What about cost? First: Count on most of it being out of pocket. While insurance may cover a test here or there, most patients pay themselves. Secondly: It is not cheap. An entry-level program at Cenegenics is $1,500 a year (including DEXA scans and VO2 max tests each quarter), rising to $4,495 for a full performance health assessment. That includes a comprehensive set of labs that are drawn at your home, analzing everything from organ function to cardiovascular and hormone health. The ultimate performance health assessment at Cenegenics includes, among other things, a full-body MRI as well as a CCTA (coronary computed tomography angiography), which shows one’s risk of having a cardiovascular event. The ultimate assessment costs around $15,000.

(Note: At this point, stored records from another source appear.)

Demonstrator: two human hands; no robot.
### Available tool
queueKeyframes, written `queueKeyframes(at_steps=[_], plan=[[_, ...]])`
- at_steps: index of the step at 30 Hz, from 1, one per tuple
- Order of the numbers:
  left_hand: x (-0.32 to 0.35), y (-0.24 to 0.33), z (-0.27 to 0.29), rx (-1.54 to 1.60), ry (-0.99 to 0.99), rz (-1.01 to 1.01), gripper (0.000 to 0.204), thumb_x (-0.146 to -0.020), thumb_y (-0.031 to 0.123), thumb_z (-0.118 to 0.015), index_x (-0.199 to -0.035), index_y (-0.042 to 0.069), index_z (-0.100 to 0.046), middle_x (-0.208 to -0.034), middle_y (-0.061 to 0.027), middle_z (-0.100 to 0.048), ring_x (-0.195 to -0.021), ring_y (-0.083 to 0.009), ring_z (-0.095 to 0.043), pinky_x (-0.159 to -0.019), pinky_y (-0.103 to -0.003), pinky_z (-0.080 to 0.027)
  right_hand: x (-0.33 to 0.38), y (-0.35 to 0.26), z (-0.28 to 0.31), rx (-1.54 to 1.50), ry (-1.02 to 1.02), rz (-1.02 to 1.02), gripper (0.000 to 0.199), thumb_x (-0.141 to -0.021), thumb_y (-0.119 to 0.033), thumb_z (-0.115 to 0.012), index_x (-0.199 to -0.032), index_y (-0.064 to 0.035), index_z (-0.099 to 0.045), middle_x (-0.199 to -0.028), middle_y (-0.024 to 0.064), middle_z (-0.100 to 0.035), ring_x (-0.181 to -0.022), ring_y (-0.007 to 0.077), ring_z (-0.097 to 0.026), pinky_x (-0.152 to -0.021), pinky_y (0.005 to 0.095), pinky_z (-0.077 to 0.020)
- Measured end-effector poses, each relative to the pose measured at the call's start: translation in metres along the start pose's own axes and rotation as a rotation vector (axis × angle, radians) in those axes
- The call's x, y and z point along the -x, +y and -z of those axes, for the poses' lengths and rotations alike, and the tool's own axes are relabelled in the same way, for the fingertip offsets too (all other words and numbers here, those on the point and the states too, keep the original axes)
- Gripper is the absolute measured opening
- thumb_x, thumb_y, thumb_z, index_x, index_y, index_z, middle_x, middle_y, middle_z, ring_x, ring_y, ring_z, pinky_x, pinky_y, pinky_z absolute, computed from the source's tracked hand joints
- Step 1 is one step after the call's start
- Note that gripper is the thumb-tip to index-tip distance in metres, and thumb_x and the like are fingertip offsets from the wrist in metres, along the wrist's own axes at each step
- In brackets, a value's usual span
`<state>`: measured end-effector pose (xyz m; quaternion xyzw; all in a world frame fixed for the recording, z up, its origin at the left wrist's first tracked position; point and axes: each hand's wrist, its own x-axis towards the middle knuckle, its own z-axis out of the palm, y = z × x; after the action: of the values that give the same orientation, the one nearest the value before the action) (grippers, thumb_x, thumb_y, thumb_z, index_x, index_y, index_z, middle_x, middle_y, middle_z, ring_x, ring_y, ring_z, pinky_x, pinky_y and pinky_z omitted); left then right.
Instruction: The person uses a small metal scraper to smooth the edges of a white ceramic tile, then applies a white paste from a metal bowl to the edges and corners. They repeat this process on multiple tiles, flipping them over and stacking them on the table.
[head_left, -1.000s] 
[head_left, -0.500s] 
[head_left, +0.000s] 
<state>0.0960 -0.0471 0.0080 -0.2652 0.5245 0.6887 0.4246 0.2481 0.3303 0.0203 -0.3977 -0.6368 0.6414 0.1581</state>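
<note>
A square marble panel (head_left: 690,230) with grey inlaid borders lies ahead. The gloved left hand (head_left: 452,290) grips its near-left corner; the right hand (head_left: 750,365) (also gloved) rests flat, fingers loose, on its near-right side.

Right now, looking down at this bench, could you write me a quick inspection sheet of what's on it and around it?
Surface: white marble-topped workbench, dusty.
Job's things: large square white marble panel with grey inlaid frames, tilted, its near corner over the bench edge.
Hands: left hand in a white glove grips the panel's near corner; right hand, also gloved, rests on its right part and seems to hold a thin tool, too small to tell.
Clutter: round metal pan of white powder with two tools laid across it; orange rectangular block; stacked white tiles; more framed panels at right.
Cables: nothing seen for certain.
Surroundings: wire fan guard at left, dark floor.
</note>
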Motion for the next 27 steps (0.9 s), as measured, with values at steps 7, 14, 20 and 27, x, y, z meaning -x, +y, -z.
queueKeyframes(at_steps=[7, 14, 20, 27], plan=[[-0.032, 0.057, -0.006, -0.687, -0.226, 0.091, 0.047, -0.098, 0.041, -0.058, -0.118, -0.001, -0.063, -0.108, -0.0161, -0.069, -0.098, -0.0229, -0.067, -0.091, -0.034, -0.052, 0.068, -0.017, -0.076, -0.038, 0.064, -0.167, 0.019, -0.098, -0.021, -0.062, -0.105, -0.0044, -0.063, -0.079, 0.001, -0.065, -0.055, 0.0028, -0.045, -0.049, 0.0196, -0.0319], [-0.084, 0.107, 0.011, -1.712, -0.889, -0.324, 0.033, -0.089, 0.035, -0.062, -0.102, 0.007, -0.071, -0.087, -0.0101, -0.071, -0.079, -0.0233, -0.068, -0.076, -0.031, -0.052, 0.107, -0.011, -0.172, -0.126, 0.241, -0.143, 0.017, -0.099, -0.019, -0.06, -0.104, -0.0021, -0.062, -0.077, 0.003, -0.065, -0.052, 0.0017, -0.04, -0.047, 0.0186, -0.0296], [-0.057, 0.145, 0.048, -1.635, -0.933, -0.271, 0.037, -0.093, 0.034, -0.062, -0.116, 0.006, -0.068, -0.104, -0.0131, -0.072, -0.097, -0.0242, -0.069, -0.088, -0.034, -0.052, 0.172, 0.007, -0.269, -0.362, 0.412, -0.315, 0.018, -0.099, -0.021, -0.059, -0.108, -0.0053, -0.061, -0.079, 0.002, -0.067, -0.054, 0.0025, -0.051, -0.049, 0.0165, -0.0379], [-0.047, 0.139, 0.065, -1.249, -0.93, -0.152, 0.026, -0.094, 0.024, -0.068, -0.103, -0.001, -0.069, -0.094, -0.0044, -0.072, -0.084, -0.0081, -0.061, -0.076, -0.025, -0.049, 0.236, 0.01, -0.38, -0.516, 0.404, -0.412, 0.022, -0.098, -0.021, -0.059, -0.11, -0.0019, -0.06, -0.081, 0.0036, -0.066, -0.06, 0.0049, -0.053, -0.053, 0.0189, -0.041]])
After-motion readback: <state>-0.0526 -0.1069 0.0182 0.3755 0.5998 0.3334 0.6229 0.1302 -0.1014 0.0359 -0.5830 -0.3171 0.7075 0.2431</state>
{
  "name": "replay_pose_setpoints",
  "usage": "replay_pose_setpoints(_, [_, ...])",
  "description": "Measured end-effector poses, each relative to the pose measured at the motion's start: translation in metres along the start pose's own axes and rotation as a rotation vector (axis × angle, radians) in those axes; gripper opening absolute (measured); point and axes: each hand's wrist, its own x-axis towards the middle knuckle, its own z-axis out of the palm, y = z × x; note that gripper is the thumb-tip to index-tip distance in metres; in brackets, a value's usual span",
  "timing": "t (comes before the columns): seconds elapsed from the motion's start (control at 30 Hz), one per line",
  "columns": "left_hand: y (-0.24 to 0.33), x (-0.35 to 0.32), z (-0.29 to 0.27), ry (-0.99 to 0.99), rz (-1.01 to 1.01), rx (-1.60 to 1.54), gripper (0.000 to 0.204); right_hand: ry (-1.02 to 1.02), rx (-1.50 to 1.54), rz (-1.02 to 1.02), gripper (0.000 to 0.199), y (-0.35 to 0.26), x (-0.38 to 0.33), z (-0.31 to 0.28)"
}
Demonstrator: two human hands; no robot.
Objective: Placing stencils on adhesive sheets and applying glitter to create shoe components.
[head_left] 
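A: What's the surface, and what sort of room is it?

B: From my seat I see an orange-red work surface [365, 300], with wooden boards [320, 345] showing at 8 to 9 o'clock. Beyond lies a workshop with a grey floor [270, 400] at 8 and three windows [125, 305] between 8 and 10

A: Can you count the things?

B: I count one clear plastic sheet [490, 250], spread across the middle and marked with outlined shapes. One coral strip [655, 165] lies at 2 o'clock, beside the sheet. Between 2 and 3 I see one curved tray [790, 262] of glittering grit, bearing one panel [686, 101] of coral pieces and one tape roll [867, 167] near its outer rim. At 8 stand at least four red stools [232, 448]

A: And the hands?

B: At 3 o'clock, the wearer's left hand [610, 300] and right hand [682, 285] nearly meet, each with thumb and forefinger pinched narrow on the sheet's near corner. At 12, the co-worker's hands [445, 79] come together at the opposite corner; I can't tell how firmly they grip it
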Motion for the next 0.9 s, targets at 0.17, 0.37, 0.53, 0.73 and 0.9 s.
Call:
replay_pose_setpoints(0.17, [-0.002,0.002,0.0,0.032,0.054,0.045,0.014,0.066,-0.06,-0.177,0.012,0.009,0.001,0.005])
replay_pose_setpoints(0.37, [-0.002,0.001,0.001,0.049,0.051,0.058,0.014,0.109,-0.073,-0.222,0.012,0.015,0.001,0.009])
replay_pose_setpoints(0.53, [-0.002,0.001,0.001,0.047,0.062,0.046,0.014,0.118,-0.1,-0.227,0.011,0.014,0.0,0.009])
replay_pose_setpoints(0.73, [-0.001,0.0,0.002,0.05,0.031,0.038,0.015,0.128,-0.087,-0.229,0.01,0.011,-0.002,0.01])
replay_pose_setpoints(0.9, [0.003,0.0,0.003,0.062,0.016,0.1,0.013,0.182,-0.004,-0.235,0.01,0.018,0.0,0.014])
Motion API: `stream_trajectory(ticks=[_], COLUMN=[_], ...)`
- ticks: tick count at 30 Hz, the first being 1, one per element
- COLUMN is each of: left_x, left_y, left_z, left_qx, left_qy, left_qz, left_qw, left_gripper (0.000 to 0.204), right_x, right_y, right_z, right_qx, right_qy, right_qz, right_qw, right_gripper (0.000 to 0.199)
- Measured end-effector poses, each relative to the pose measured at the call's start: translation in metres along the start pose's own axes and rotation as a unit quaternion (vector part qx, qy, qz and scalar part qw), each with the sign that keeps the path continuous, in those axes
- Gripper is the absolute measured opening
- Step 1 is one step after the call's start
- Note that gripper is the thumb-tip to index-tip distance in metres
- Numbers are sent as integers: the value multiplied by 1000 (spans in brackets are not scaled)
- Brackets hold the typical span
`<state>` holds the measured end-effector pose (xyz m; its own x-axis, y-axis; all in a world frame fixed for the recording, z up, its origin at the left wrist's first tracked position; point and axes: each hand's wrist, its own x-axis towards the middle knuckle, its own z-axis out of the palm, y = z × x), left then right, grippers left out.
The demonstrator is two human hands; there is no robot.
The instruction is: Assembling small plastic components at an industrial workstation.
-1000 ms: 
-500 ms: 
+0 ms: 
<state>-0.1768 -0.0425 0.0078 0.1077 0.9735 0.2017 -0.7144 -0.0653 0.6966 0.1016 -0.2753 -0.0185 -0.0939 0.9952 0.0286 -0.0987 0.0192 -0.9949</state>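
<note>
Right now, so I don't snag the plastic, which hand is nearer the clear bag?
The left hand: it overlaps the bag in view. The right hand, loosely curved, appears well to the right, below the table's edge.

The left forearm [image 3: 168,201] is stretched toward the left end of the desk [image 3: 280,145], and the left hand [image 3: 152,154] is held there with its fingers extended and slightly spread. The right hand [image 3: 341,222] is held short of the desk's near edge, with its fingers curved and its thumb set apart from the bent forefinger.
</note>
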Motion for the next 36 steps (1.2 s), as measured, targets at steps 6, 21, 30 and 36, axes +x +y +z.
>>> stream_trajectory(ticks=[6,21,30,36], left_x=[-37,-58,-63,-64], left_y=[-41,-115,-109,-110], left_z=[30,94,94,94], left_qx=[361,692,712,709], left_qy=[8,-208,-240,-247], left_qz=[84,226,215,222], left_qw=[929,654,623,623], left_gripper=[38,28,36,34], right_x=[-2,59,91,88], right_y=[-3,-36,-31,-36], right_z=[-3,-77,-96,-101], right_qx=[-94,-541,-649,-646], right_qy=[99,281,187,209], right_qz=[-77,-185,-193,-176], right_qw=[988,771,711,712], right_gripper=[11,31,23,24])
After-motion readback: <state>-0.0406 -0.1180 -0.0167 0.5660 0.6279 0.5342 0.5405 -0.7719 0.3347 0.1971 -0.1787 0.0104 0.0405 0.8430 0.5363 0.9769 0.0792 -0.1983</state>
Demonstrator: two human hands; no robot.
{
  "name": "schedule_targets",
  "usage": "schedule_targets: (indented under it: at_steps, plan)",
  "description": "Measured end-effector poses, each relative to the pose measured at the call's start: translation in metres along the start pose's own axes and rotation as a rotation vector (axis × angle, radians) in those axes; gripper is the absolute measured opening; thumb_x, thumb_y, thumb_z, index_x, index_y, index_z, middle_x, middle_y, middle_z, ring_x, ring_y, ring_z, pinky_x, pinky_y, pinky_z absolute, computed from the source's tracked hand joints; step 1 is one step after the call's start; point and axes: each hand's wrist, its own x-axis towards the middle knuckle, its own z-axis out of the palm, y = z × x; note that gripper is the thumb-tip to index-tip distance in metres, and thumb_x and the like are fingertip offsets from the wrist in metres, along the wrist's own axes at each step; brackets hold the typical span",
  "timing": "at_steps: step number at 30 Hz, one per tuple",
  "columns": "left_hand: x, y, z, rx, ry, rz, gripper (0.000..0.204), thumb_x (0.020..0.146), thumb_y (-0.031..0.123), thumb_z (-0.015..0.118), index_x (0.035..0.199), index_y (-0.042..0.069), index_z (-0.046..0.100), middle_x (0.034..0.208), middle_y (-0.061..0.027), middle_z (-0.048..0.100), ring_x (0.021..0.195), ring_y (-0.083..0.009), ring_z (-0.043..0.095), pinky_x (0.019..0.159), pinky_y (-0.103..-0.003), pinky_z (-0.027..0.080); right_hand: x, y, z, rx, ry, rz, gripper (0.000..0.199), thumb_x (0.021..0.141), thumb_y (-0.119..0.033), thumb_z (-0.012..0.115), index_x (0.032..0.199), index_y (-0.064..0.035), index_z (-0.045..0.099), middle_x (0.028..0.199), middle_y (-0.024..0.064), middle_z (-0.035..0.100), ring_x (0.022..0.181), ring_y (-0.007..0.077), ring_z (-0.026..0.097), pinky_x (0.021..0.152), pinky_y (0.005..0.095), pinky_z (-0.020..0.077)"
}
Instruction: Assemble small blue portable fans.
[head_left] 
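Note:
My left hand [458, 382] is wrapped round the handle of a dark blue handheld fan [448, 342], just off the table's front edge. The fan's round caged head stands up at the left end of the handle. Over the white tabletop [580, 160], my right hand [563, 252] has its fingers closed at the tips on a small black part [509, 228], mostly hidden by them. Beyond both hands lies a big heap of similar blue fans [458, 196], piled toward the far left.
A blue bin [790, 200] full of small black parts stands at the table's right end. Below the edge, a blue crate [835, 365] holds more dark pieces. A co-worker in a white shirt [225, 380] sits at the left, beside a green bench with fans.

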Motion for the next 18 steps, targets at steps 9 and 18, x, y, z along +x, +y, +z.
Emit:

Point of fact: You can get some of these tests without going to a longevity center, but it is worth noting that knowledge is one thing; what you do with it is another. I got a keen understanding of that this past year. My husband and I, both middle-agers who work hard to stay fit, decided to have a CT scan done on our hearts. We wanted to make sure everything was functioning properly. Our traditional internist sent us to a traditional cardiologist who delivered our test results: “Everything is OK for both of you. No problems spotted.” A  medicine 3.0 conversation might have gone like this: Your tests showed you are in the healthy range. Now, what can we do to optimize the health of your heart, helping it function even better at your age and beyond? Now, that would have been interesting.